Information supplied:

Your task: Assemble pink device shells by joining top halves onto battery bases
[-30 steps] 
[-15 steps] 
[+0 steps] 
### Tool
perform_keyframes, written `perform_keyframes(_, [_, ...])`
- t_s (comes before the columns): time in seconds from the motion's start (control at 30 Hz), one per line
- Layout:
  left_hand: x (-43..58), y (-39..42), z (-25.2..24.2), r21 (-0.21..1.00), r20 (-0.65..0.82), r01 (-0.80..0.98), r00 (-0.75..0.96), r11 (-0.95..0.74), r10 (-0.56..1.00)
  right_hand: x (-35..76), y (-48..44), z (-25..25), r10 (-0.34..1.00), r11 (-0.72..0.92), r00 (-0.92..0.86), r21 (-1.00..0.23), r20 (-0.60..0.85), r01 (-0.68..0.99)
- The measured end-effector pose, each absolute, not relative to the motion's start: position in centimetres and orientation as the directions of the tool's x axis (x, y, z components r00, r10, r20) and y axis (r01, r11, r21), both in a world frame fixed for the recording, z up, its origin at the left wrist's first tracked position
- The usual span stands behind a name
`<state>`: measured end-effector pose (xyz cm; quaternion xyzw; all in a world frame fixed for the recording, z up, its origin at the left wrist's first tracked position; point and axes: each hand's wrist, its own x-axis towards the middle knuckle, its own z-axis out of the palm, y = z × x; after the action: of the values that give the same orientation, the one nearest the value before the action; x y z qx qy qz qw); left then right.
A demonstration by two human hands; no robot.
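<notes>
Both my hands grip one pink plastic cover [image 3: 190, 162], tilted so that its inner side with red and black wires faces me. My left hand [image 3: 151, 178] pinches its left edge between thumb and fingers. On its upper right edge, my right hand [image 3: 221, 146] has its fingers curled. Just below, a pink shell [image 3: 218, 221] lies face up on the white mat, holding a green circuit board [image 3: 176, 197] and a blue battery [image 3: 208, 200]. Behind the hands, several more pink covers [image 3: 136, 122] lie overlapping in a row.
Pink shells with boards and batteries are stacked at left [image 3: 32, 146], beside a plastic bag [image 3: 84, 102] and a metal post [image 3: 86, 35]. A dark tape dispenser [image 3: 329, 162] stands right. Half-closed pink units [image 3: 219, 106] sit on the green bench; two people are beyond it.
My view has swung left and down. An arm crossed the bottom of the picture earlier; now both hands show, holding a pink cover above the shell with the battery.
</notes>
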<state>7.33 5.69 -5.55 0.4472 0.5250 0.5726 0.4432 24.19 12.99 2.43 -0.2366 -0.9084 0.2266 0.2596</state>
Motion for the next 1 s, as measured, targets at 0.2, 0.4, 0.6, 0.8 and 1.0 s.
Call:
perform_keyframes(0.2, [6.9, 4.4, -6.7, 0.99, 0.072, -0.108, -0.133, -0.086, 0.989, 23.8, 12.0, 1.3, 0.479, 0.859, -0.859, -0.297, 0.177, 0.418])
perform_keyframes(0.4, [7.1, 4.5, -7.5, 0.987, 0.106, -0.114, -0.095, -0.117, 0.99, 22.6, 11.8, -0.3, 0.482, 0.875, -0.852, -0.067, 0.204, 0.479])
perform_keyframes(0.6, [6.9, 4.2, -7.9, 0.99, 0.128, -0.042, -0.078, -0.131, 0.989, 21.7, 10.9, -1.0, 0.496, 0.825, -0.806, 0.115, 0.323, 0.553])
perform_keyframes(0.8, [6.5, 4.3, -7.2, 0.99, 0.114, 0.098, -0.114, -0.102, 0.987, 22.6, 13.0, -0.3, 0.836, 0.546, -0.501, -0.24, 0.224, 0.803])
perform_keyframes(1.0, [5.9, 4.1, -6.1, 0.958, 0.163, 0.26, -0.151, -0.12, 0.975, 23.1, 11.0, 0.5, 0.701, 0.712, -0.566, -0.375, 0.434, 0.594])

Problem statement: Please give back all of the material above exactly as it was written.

Answer to the problem:
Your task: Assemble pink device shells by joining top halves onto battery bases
[-30 steps] 
[-15 steps] 
[+0 steps] 
### Tool
perform_keyframes, written `perform_keyframes(_, [_, ...])`
- t_s (comes before the columns): time in seconds from the motion's start (control at 30 Hz), one per line
- Layout:
  left_hand: x (-43..58), y (-39..42), z (-25.2..24.2), r21 (-0.21..1.00), r20 (-0.65..0.82), r01 (-0.80..0.98), r00 (-0.75..0.96), r11 (-0.95..0.74), r10 (-0.56..1.00)
  right_hand: x (-35..76), y (-48..44), z (-25..25), r10 (-0.34..1.00), r11 (-0.72..0.92), r00 (-0.92..0.86), r21 (-1.00..0.23), r20 (-0.60..0.85), r01 (-0.68..0.99)
- The measured end-effector pose, each absolute, not relative to the motion's start: position in centimetres and orientation as the directions of the tool's x axis (x, y, z components r00, r10, r20) and y axis (r01, r11, r21), both in a world frame fixed for the recording, z up, its origin at the left wrist's first tracked position
- The usual span stands behind a name
`<state>`: measured end-effector pose (xyz cm; quaternion xyzw; all in a world frame fixed for the recording, z up, its origin at the left wrist's first tracked position; point and axes: each hand's wrist, its own x-axis towards the middle knuckle, its own z-axis out of the palm, y = z × x; after the action: of the values that give the same orientation, the one nearest the value before the action; x y z qx qy qz qw); left then right.
A demonstration by two human hands; no robot.
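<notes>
Both my hands grip one pink plastic cover [image 3: 190, 162], tilted so that its inner side with red and black wires faces me. My left hand [image 3: 151, 178] pinches its left edge between thumb and fingers. On its upper right edge, my right hand [image 3: 221, 146] has its fingers curled. Just below, a pink shell [image 3: 218, 221] lies face up on the white mat, holding a green circuit board [image 3: 176, 197] and a blue battery [image 3: 208, 200]. Behind the hands, several more pink covers [image 3: 136, 122] lie overlapping in a row.
Pink shells with boards and batteries are stacked at left [image 3: 32, 146], beside a plastic bag [image 3: 84, 102] and a metal post [image 3: 86, 35]. A dark tape dispenser [image 3: 329, 162] stands right. Half-closed pink units [image 3: 219, 106] sit on the green bench; two people are beyond it.
My view has swung left and down. An arm crossed the bottom of the picture earlier; now both hands show, holding a pink cover above the shell with the battery.
</notes>
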<state>7.33 5.69 -5.55 0.4472 0.5250 0.5726 0.4432 24.19 12.99 2.43 -0.2366 -0.9084 0.2266 0.2596</state>
Motion for the next 1 s, as measured, targets at 0.2, 0.4, 0.6, 0.8 and 1.0 s.
Call:
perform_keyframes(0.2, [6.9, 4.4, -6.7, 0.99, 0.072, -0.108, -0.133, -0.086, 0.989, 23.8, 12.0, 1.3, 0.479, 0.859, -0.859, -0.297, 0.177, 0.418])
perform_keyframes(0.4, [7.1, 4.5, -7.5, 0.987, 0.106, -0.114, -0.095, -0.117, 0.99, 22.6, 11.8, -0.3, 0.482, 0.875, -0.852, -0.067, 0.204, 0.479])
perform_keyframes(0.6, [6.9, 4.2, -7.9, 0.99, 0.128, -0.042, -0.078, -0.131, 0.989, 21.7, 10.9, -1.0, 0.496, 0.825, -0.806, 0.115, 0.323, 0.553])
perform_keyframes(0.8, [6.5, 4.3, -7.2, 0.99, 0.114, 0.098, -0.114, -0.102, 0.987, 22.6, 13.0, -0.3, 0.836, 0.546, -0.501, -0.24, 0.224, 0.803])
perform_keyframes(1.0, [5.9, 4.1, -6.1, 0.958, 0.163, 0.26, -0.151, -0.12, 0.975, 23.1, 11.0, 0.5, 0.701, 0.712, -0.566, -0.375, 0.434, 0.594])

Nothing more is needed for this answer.